BOUTEFLIKA : JE NE ME PRESENTE PAS, JE RESTE

Le long communiqué, rédigé dans un style pompeux, qui vient d’être rendu public au nom du chef de l’Etat annonce le report des élections et le renoncement au cinquième mandat dont ( sic) il n’aurait jamais été question. Bouteflika propose également la tenue d’une « conférence nationale inclusive » qui serait pilotée par une personnalité nationale «  consensuelle » tout en restant au pouvoir au delà du terme du mandat constitutionnel qui expire le 28 avril 2019 pour une durée non précisée.

De nombreuses questions surgissent. Si le cinquième mandat est une vue de l’esprit, il serait utile de savoir qui a déposé le dossier de candidature de Bouteflika au conseil constitutionnel et dont cette institution a accusé réception ? Qui a actionné la « bande des quatre » qui a proclamé officiellement que le chef de l’Etat avait demandé un cinquième mandat pour assurer la continuité ? Comment Abdelaziz Bouteflika justifiera-t-il son maintien au sommet de l’Etat alors que rien ne l’y autorise ? Pour combien de temps se donne-t-il ce cinquième mandat qui ne dit pas son nom ?..Nul ne le sait.

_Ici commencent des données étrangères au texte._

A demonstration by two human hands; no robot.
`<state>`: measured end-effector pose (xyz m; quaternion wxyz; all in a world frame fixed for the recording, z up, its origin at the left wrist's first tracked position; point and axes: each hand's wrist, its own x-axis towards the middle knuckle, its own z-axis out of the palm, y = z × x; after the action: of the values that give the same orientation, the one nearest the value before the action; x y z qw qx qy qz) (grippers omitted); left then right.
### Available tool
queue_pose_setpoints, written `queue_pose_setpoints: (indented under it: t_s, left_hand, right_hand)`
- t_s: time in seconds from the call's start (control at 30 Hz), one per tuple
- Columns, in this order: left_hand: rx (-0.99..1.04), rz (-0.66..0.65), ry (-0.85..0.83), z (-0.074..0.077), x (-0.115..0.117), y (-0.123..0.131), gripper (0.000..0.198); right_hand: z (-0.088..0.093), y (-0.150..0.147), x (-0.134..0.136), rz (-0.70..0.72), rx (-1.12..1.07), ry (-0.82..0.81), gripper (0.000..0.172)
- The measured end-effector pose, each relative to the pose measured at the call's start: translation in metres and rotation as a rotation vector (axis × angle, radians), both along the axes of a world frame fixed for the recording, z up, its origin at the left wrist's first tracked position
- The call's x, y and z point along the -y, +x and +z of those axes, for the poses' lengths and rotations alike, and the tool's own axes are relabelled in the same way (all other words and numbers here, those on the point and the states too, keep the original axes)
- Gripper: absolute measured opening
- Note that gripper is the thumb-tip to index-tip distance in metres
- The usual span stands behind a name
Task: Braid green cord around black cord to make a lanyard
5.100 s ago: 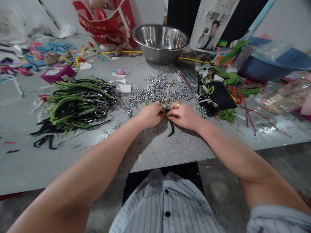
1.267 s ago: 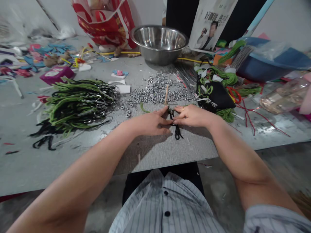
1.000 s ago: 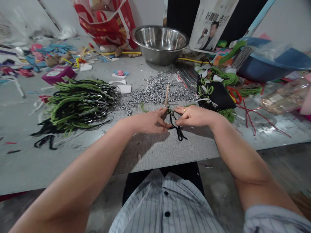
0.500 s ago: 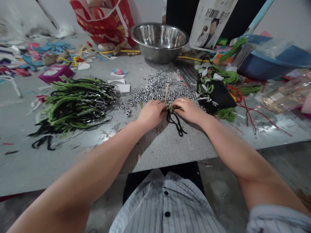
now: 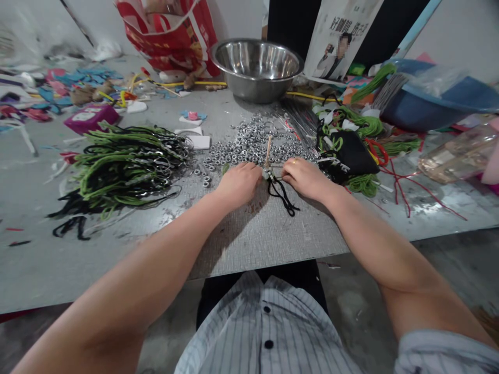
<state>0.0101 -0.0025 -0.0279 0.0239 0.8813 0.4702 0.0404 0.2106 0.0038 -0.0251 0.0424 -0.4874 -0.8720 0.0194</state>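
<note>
My left hand [image 5: 238,183] and my right hand [image 5: 304,177] rest knuckles-up on the grey table [image 5: 241,239], fingers curled, each pinching a side of a green and black cord [image 5: 281,193]. The cord's black ends trail toward me between the hands. A thin wooden stick [image 5: 268,149] stands upright just beyond my fingertips. Behind it lies a spread of small metal nuts [image 5: 253,143]. A ring shows on my right hand.
A pile of green and black cords with metal rings [image 5: 125,163] lies to the left. A steel bowl [image 5: 257,67], a red bag [image 5: 171,31], a blue basin [image 5: 432,98] and more green cords [image 5: 362,130] crowd the back and right.
Both hands moved away from me toward the stick and nuts and lowered onto the table. The cord's black ends now lie looser on the table.
</note>
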Motion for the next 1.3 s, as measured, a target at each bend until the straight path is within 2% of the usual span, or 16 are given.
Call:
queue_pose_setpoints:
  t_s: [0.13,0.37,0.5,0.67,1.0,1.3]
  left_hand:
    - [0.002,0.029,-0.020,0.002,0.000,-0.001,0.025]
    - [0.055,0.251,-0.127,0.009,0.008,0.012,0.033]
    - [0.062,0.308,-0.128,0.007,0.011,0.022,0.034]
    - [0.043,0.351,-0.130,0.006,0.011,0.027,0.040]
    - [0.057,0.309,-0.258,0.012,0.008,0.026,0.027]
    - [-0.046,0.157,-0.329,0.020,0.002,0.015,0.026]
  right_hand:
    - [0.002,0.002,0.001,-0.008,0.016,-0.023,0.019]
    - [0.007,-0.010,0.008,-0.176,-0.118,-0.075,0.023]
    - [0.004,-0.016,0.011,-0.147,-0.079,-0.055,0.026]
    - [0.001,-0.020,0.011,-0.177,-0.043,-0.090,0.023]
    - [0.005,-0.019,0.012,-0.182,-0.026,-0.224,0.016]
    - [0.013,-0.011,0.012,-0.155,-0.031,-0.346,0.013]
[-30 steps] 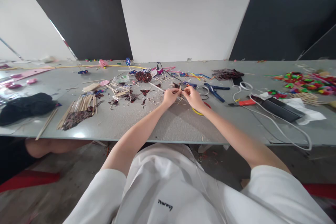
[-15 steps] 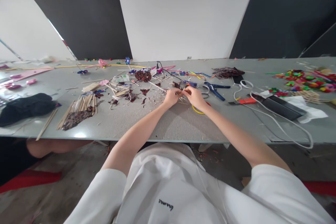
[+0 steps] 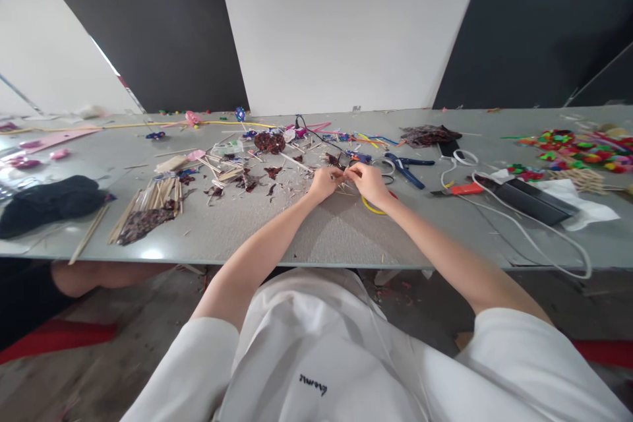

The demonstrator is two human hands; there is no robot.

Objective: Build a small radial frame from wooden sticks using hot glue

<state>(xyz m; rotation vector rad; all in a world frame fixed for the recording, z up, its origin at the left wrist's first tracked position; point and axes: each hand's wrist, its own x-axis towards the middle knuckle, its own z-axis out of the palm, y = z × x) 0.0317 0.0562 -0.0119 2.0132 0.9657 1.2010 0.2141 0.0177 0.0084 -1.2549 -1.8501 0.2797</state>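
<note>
My left hand (image 3: 325, 183) and my right hand (image 3: 364, 180) meet over the middle of the table, fingertips pinched close together. Whatever they hold is too small and too covered by the fingers to name. Thin wooden sticks lie under the hands. Just past them are dark red-brown scraps (image 3: 334, 159). To the left rests a round dark red patterned piece (image 3: 270, 142) with a pale stick (image 3: 295, 162) running from it toward my left hand. Scissors (image 3: 386, 166) with a yellow-and-red handle (image 3: 372, 206) lie partly behind my right hand, near blue-handled pliers (image 3: 408, 169).
Bundled sticks with patterned cloth (image 3: 146, 217) and a black cloth heap (image 3: 52, 204) lie left. On the right are an orange cutter (image 3: 466, 190), a black box (image 3: 535, 200), a white cord (image 3: 537, 247) and colourful pompom pieces (image 3: 568, 148). Panels stand behind; another person's leg (image 3: 99, 275) shows lower left.
Both hands stay in nearly the same place, still pinched together. Only the fingers have shifted slightly, with the right hand's fingertips curled a little differently.
</note>
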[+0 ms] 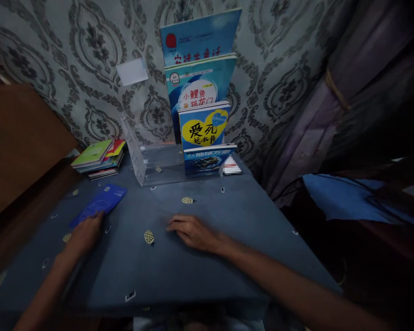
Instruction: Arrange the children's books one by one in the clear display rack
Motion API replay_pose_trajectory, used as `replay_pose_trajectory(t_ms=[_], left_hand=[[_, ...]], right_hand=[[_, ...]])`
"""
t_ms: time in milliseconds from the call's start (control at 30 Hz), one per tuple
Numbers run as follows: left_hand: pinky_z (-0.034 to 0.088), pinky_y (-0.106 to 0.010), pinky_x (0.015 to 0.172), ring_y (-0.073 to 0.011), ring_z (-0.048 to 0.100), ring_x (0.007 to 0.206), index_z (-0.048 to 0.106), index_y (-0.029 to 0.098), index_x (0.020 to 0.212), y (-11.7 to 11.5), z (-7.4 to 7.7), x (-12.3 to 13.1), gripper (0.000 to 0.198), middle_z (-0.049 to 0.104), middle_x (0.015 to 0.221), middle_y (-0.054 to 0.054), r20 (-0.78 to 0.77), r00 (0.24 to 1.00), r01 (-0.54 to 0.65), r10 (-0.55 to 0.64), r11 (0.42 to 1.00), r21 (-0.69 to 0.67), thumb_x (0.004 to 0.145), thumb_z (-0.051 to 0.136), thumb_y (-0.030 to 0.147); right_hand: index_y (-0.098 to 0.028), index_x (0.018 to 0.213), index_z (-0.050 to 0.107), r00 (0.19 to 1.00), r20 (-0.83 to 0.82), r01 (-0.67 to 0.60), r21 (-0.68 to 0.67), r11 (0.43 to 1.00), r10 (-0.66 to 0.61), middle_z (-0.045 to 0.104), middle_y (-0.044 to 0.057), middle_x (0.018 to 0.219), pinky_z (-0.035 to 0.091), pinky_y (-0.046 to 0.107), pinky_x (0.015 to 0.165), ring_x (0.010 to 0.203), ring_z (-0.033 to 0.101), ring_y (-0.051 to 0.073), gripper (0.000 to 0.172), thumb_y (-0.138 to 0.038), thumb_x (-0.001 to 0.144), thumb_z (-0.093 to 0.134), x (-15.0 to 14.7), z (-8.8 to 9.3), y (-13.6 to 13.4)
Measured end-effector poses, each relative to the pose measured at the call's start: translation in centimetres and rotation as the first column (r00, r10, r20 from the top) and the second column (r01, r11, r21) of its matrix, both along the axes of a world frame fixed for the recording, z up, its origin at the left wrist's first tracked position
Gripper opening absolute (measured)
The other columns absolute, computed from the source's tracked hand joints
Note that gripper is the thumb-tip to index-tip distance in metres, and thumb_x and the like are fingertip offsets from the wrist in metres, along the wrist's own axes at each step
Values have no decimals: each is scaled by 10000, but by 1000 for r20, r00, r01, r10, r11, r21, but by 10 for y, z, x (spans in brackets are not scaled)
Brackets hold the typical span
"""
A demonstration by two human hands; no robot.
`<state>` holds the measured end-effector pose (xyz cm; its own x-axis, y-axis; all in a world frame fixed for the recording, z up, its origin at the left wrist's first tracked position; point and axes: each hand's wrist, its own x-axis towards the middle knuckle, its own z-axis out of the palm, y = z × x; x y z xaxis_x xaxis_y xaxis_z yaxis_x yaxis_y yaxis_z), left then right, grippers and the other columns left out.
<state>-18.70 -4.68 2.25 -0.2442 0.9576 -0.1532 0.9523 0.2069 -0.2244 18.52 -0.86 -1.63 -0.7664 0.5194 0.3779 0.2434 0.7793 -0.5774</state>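
My left hand (88, 230) grips the near edge of a thin blue book (103, 202) at the left of the table; its fingers are closed there, partly hidden. Over the middle of the table is my right hand (191, 232), fingers bent and together, with nothing seen in them. Beyond it stands a clear acrylic book rack (136, 151). Several upright books fill its right side in steps: a blue book (207, 163) in front, a blue one with a yellow heart (204, 128), a teal book (224, 76) and a tall blue book (207, 34) behind.
A stack of books (98, 158) lies at the back left. The blue tablecloth (179, 271) has a pineapple print. A brown panel (24, 142) borders the left; a tied purple curtain (317, 115) and blue cloth (341, 197) are at the right. Patterned wallpaper (96, 46) backs the table.
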Motion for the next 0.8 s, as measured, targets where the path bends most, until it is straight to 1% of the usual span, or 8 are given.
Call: replay_pose_trajectory(t_ms=[67,167,233,333,500,600,667,800], left_hand=[[502,-444,1032,-304,587,1310,443,122,1514,-14,-2,22,690,560,1478,-126,2,999,33,-33,999,-42,837,311,87],[476,-435,1085,-285,480,1413,409,130,1539,-30,-4,56,719,446,1563,-117,14,992,124,-123,990,-71,837,295,24],[454,-427,1117,-272,429,1448,411,166,1542,-37,-4,75,739,428,1574,-101,56,980,195,-191,977,-85,826,320,4],[444,-420,1132,-265,389,1472,423,194,1537,-39,-3,99,758,412,1582,-88,91,963,260,-254,963,-74,812,348,-13],[476,-378,1098,-251,433,1446,473,250,1506,-35,2,127,740,473,1551,-64,146,932,345,-331,935,-81,827,353,-19],[500,-391,1072,-257,461,1428,464,244,1506,-38,0,142,724,525,1514,-88,158,892,439,-424,895,-77,842,355,-23],[511,-411,1060,-270,458,1430,443,233,1514,-41,-2,151,707,518,1519,-104,167,850,514,-499,855,-65,857,362,-17],[464,-454,1115,-286,439,1442,454,222,1492,-42,-2,171,645,535,1506,-108,264,727,657,-633,754,-1,885,407,11]], right_hand=[[-169,1132,723,1000,-16,5,11,1000,-4,729,85,1118,562,300,908,1003,707,178,327,-29,927,510,-1,-2,0],[-175,1114,724,998,-42,46,41,998,-44,726,87,1099,570,316,908,992,709,185,320,-36,933,499,-1,-5,1],[-192,1102,722,995,-66,73,75,995,-68,723,83,1091,576,321,901,987,705,187,328,-32,924,498,0,-6,1],[-192,1092,716,988,-129,99,144,985,-81,722,91,1088,584,319,888,993,697,194,323,-29,917,498,1,-4,-1],[-166,1090,702,980,-194,101,252,962,-52,729,107,1077,594,314,874,989,696,191,291,-59,951,469,2,4,-9],[-166,1077,698,975,-220,105,290,951,-40,729,100,1066,596,302,877,989,698,180,275,-65,956,473,2,6,-11],[-169,1073,698,972,-232,110,309,945,-37,729,96,1057,595,298,880,986,698,176,266,-69,956,481,2,7,-11],[-157,1060,699,968,-248,114,340,934,-27,732,104,1038,592,306,879,984,693,183,254,-74,962,480,4,13,-13]])
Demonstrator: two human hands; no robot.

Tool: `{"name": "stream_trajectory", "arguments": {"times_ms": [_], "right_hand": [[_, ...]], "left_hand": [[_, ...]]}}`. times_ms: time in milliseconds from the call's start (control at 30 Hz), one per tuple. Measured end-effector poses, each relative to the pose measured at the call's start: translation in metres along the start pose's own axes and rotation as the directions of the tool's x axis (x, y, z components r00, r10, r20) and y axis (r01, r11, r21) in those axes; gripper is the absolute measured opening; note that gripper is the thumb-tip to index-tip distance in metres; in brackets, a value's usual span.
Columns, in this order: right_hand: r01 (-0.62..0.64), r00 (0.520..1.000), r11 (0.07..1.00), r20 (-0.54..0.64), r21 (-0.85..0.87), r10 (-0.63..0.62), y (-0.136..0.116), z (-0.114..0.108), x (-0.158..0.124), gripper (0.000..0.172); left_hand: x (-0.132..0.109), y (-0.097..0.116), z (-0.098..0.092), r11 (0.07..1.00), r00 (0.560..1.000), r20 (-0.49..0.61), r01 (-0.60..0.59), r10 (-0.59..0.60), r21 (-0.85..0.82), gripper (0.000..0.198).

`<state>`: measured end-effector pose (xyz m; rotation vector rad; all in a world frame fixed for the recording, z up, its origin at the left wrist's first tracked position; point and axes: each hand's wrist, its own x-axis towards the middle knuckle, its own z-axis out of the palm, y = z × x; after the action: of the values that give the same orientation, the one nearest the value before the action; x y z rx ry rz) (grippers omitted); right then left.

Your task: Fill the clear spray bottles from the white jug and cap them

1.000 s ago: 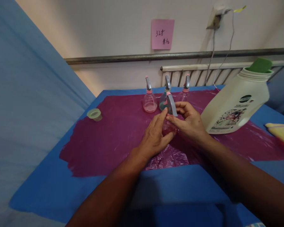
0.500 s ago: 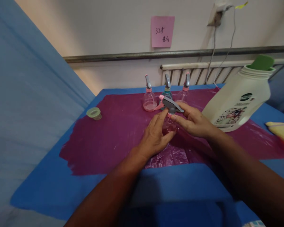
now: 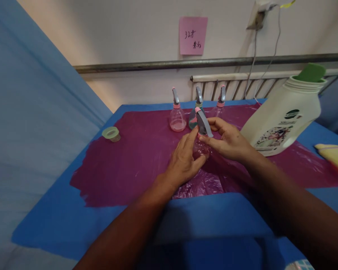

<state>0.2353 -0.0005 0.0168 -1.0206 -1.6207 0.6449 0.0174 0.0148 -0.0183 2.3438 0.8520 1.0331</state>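
A clear spray bottle with a pink collar and a grey trigger head stands on the purple plastic sheet. My left hand is wrapped around its body, covering the left side. At the neck, the thumb and fingers of my right hand grip the pink collar just under the trigger head. Behind stand more spray bottles: one with pink liquid, a teal one partly hidden by the trigger head, and another clear one behind my right hand.
To the right stands a large cream jug with a green scoop in its mouth. A small translucent cup sits on the left. A yellow cloth lies at the right edge. Behind the blue-covered table runs a metal rail.
The trigger head has turned on the bottle, so its nozzle points more away from me instead of to the left. My right fingers have shifted around the collar; the left hand stays on the body.
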Motion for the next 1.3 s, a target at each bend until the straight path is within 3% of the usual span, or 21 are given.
{"name": "stream_trajectory", "arguments": {"times_ms": [167,367,667,967,1300], "right_hand": [[-0.057,0.989,0.995,-0.14,-0.08,0.045,0.0,0.007,-0.003,0.045],[-0.001,0.981,0.992,-0.195,-0.126,-0.024,0.004,0.01,-0.005,0.04],[-0.009,0.991,0.974,-0.126,0.228,0.038,0.012,0.007,-0.007,0.066],[0.045,0.992,0.999,-0.122,0.029,-0.041,0.014,-0.002,-0.006,0.067],[0.06,0.96,0.997,-0.269,-0.052,-0.072,0.024,0.022,-0.007,0.067]], "left_hand": [[0.0,-0.002,0.001,0.999,0.999,-0.007,-0.042,0.042,0.011,0.101],[0.001,-0.003,0.002,0.996,0.995,-0.022,-0.093,0.092,-0.008,0.094],[0.001,-0.003,0.002,0.994,0.994,-0.028,-0.106,0.106,-0.001,0.098],[-0.001,-0.005,0.005,0.993,0.992,-0.048,-0.12,0.119,0.0,0.101],[0.001,-0.008,0.005,0.993,0.992,-0.053,-0.114,0.113,-0.015,0.098]]}}
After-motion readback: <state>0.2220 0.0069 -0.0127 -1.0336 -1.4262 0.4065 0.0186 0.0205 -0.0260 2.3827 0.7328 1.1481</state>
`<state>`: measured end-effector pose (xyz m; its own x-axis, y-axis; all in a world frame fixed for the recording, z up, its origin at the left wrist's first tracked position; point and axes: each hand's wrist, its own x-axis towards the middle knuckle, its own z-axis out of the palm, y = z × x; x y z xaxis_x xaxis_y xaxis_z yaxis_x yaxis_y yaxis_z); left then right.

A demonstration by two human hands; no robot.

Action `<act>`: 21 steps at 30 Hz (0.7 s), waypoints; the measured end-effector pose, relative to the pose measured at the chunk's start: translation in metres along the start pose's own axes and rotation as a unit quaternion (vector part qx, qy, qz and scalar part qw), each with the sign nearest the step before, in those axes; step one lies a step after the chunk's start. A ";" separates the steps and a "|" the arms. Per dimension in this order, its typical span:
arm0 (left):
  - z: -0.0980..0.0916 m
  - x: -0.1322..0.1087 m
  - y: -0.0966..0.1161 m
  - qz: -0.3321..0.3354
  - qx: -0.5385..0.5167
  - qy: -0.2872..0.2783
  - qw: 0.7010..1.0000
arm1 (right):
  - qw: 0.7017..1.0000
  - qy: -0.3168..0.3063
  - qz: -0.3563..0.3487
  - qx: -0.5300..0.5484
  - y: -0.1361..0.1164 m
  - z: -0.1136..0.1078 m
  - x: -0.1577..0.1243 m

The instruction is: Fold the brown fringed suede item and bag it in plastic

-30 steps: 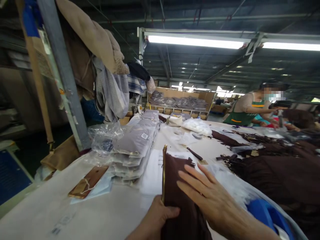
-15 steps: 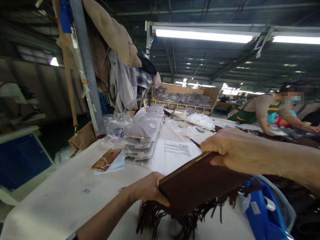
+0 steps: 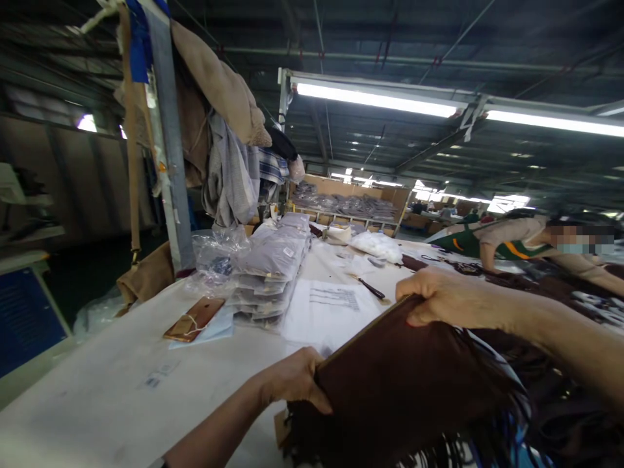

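Note:
A dark brown fringed bag [image 3: 409, 383] with a gold zip edge is held up above the white table [image 3: 107, 390]. My left hand [image 3: 292, 380] grips its near left corner. My right hand [image 3: 443, 299] grips its far upper corner. The fringe hangs down below the bag at the lower edge of the view. A white printed sheet [image 3: 329, 312] lies on the table just beyond the bag.
A stack of grey bagged items [image 3: 273, 266] sits mid-table, with a phone in a brown case [image 3: 194, 318] to its left and a dark pen-like tool [image 3: 370, 288] behind the sheet. Clothes hang on a post [image 3: 168, 130] at left. A co-worker [image 3: 517, 237] bends over brown goods at right.
Both hands lifted the brown bag off the table and tipped it from upright to a slanted, flatter hold. Its fringe now hangs free, and the co-worker has bent lower.

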<state>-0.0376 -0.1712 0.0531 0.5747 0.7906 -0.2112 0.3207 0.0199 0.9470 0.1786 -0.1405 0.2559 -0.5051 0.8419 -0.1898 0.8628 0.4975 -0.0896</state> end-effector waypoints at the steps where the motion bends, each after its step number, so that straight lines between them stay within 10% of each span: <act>1: -0.001 0.001 0.003 -0.006 0.037 0.000 0.999 | 1.000 -0.009 0.006 0.007 0.008 0.004 -0.002; 13: -0.031 0.025 0.093 -0.069 0.451 -0.005 0.890 | 0.994 -0.083 0.004 0.071 0.066 0.121 -0.005; 21: -0.044 0.030 0.095 -0.130 0.504 -0.150 0.840 | 0.982 -0.133 0.020 0.130 0.080 0.126 0.010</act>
<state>-0.0232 -0.1192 0.1471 0.5026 0.6464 -0.5741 0.8524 -0.4812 0.2044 0.2454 -0.1189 0.1233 -0.4773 0.7587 -0.4433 0.8753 0.3659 -0.3162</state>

Comme l’avaient annoncé certains acteurs politiques, la tentation de Bouteflika de se présenter comme l’auteur ou, du moins, l’initiateur  de la transition semble avoir prévalu.

Survient une autre question de taille : comment la rue algérienne va-t-elle accueillir cette annonce dont l’invraisemblance et les inquiétudes qu’elle suscite ne manqueront pas de relancer les suspicions à l’encontre d’un pouvoir, précisément rejeté pour caractère manœuvrier ?

A noter que, selon des sources bien informées, Ramtane Lamara a fait hier un voyage éclair à Paris au cours duquel on croit savoir qu’il a rencontré le président français Emmanuel Macron. L’aurait-il informé des décisions annoncées aujourd’hui ?

La France a tenu à manifester une distance remarquée par rapport aux manifestations saluées à travers le monde pour leur ampleur et leur civisme pour ne pas donner prise, assure Paris, à l’argument de l’ingérence. Mais son empressement, ce soir, à soutenir  cette dernière annonce de Bouteflika est révélateur d’un investissement politique français dans la recherche d’une solution salvatrice d’un régime garant de ses intérêts. Le masque est tombé.